Exercise goal:
Would you return the data exactly as given, except for its pictures?

Information provided:
^^^^^^^^

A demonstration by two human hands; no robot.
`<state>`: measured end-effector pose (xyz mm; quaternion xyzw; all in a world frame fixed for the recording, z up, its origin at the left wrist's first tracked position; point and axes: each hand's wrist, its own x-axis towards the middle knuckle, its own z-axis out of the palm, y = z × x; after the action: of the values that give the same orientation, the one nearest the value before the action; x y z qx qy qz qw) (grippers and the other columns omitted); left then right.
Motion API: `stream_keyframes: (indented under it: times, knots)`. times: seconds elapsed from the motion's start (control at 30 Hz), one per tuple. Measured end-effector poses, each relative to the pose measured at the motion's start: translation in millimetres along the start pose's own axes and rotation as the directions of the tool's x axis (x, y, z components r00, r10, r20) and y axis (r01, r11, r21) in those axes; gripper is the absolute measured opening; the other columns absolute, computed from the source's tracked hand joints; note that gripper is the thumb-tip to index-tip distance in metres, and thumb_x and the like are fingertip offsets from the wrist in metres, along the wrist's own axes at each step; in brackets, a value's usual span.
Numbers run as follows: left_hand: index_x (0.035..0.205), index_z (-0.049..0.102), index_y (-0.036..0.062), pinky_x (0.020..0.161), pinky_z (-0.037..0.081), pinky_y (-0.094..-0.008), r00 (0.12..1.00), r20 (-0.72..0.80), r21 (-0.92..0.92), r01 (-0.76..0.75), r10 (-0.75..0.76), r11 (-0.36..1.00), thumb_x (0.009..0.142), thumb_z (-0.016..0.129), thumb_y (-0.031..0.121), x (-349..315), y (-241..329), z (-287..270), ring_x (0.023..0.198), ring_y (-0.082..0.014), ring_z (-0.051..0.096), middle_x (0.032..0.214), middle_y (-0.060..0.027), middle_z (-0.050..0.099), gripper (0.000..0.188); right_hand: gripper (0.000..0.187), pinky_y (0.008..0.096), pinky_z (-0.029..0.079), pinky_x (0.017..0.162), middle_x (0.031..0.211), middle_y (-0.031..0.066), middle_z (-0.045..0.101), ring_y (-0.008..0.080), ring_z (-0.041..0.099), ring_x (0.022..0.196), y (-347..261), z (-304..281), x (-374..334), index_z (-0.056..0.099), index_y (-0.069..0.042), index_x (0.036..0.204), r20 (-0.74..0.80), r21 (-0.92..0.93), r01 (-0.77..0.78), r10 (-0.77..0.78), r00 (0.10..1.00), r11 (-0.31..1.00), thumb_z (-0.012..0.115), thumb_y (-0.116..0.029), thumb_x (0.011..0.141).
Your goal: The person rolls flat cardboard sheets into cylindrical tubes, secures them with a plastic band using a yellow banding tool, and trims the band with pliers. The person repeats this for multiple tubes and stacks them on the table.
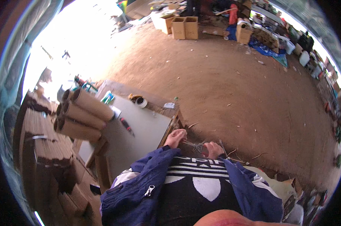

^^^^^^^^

Task result:
A demonstration by two human hands; no robot.
`<state>`: measured end-effector pose (xyz mm; quaternion xyzw; all in a world frame fixed for the recording, z up, its origin at the left wrist's first tracked position; point and axes: each hand's wrist, its own x-axis towards the middle knuckle, its own z-axis out of the palm, y = z × x; after the action: of the values that give the same orientation, the one nearest the value before the action; x y z qx qy qz qw) (grippers and the other columns omitted); left then right.
Motion API: `stream_keyframes: (indented under it: times, knots)`. times: seconds elapsed from the motion's start (control at 30 Hz), one per tuple. Measured end-effector poses, each relative to the pose measured at the motion's start: translation in millimetres along the start pose's own axes and rotation as the directions of the tool's x axis (x, y, z components r00, r10, r20) and y axis (r01, r11, r21) in those axes; gripper is the absolute measured opening; the other columns absolute, computed from the source's tracked hand joints; note that gripper is the thumb-tip to index-tip distance in metres, and thumb_x and the like are fingertip offsets from the wrist in metres, along the wrist's own axes at each step; in brackets, a value's usual span.
Numbers run as follows: left_hand: index_x (0.035..0.205), index_z (-0.049..0.102), index_y (-0.036..0.062), pinky_x (0.020..0.161), pinky_z (-0.037..0.081), pinky_y (-0.094..-0.008), r00 (0.12..1.00), r20 (-0.72..0.80), r21 (-0.92..0.92), r01 (-0.76..0.75), r10 (-0.75..0.76), r11 (-0.36..1.00), thumb_x (0.009..0.142), thumb_z (-0.016..0.129), thumb_y (-0.031..0.121), x (-349..315), y (-241..329), z (-287..270), ring_x (0.023..0.198), ring_y (-0.082..0.014), ring_z (-0.051..0.096), middle_x (0.032..0.214), middle_y (-0.060..0.027), middle_z (-0.050..0.099), gripper (0.000..0.188); right_hand: gripper (0.000..0.187), pinky_y (0.008..0.096), pinky_z (-0.029..0.079), pinky_x (0.017..0.162), middle_x (0.031..0.211), middle_y (-0.031..0.066), middle_z (-0.045..0.101), ring_y (-0.008..0.080), ring_z (-0.041..0.099), ring_x (0.022..0.196), y (-347..261), z (-304..281), x (-374..334), index_z (-0.056..0.099), index_y (-0.069..0.042), index_x (0.036..0.204), r20 (-0.74..0.80), r21 (-0.92..0.93), r01 (-0.77..0.78), r10 (-0.77..0.78), r00 (0.10..1.00), r11 (-0.31..1.00), thumb_z (-0.012..0.115), thumb_y (-0.116..0.029), thumb_x (0.011..0.141).
Your goal: The person rolls flat cardboard sheets into cylindrical tubes, secures them with a plastic band using a yellow banding tool, and trims the band with pliers. The person repeats this for multiple tubes and stacks them on the table.

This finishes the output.